Dataset records:
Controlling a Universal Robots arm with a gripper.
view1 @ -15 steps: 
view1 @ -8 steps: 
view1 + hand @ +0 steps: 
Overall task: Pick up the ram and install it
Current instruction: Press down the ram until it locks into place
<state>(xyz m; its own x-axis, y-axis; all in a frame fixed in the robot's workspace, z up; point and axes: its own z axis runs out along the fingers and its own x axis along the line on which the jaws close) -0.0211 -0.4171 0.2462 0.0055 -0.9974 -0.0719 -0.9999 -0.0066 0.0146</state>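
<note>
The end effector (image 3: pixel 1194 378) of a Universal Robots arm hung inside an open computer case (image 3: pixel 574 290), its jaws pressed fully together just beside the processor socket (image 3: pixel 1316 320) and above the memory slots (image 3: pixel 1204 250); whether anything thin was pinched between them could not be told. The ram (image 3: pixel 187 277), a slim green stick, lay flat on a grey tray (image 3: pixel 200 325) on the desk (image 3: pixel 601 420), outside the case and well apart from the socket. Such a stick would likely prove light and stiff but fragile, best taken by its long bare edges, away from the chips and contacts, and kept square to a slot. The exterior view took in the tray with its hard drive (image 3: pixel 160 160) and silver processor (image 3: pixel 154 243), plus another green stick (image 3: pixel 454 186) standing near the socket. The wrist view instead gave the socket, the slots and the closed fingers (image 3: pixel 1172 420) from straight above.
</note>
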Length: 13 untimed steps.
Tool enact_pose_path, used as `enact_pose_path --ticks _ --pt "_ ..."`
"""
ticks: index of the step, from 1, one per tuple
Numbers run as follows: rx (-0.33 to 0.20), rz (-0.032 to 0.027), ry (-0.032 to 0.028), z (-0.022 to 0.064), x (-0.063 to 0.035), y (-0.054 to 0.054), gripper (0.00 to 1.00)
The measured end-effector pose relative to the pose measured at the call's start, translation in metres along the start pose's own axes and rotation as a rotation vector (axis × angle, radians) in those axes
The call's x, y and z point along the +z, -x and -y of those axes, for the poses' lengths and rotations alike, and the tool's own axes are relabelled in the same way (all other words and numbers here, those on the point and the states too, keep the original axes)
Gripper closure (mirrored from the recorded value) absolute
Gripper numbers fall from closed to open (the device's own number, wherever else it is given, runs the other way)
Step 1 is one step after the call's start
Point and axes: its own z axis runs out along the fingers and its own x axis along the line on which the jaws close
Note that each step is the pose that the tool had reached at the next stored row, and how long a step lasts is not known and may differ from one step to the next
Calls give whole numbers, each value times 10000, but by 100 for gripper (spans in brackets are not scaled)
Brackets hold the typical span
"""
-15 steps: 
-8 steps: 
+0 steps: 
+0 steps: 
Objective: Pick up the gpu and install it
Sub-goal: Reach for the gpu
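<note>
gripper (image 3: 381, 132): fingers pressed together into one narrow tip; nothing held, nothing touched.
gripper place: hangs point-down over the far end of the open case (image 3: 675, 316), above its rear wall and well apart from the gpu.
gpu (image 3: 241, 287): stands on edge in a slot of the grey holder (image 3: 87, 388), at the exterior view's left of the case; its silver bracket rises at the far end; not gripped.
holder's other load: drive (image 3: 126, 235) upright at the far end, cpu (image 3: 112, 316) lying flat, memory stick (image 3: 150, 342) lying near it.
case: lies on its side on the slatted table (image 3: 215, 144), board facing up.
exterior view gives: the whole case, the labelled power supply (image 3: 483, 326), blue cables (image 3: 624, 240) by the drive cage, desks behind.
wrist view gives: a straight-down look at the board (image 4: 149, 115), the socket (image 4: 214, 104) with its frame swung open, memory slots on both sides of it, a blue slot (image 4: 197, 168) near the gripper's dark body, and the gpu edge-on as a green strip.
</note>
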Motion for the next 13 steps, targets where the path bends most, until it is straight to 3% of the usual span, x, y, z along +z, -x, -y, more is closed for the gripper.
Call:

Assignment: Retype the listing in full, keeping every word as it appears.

Answer section:
Controlling a Universal Robots arm with a gripper.
view1 @ -15 steps: 
view1 @ -8 steps: 
view1 + hand @ +0 steps: 
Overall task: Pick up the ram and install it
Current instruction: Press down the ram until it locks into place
<state>(xyz m; its own x-axis, y-axis; all in a frame fixed in the robot's workspace, z up; point and axes: its own z axis runs out along the fingers and its own x axis along the line on which the jaws close) -0.0211 -0.4171 0.2462 0.0055 -0.9974 -0.0719 -0.9999 -0.0066 0.0146</state>
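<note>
The end effector (image 3: pixel 1194 378) of a Universal Robots arm hung inside an open computer case (image 3: pixel 574 290), its jaws pressed fully together just beside the processor socket (image 3: pixel 1316 320) and above the memory slots (image 3: pixel 1204 250); whether anything thin was pinched between them could not be told. The ram (image 3: pixel 187 277), a slim green stick, lay flat on a grey tray (image 3: pixel 200 325) on the desk (image 3: pixel 601 420), outside the case and well apart from the socket. Such a stick would likely prove light and stiff but fragile, best taken by its long bare edges, away from the chips and contacts, and kept square to a slot. The exterior view took in the tray with its hard drive (image 3: pixel 160 160) and silver processor (image 3: pixel 154 243), plus another green stick (image 3: pixel 454 186) standing near the socket. The wrist view instead gave the socket, the slots and the closed fingers (image 3: pixel 1172 420) from straight above.
</note>
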Length: 13 untimed steps.
Tool enact_pose_path, used as `enact_pose_path --ticks _ --pt "_ ..."`
"""
ticks: index of the step, from 1, one per tuple
Numbers run as follows: rx (-0.33 to 0.20), rz (-0.032 to 0.027), ry (-0.032 to 0.028), z (-0.022 to 0.064), x (-0.063 to 0.035), y (-0.054 to 0.054), gripper (0.00 to 1.00)
The measured end-effector pose relative to the pose measured at the call's start, translation in metres along the start pose's own axes and rotation as a rotation vector (axis × angle, radians) in those axes
The call's x, y and z point along the +z, -x and -y of those axes, for the poses' lengths and rotations alike, and the tool's own axes are relabelled in the same way (all other words and numbers here, those on the point and the states too, keep the original axes)
Gripper closure (mirrored from the recorded value) absolute
Gripper numbers fall from closed to open (the device's own number, wherever else it is given, runs the other way)
Step 1 is one step after the call's start
Point and axes: its own z axis runs out along the fingers and its own x axis along the line on which the jaws close
Note that each step is the pose that the tool had reached at the next stored row, and how long a step lasts is not known and may differ from one step to the next
Calls give whole numbers, each value times 10000, but by 100 for gripper (spans in brackets are not scaled)
Brackets hold the typical span
"""
-15 steps: 
-8 steps: 
+0 steps: 
+0 steps: 
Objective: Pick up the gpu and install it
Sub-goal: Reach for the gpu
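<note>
gripper (image 3: 381, 132): fingers pressed together into one narrow tip; nothing held, nothing touched.
gripper place: hangs point-down over the far end of the open case (image 3: 675, 316), above its rear wall and well apart from the gpu.
gpu (image 3: 241, 287): stands on edge in a slot of the grey holder (image 3: 87, 388), at the exterior view's left of the case; its silver bracket rises at the far end; not gripped.
holder's other load: drive (image 3: 126, 235) upright at the far end, cpu (image 3: 112, 316) lying flat, memory stick (image 3: 150, 342) lying near it.
case: lies on its side on the slatted table (image 3: 215, 144), board facing up.
exterior view gives: the whole case, the labelled power supply (image 3: 483, 326), blue cables (image 3: 624, 240) by the drive cage, desks behind.
wrist view gives: a straight-down look at the board (image 4: 149, 115), the socket (image 4: 214, 104) with its frame swung open, memory slots on both sides of it, a blue slot (image 4: 197, 168) near the gripper's dark body, and the gpu edge-on as a green strip.
</note>
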Motion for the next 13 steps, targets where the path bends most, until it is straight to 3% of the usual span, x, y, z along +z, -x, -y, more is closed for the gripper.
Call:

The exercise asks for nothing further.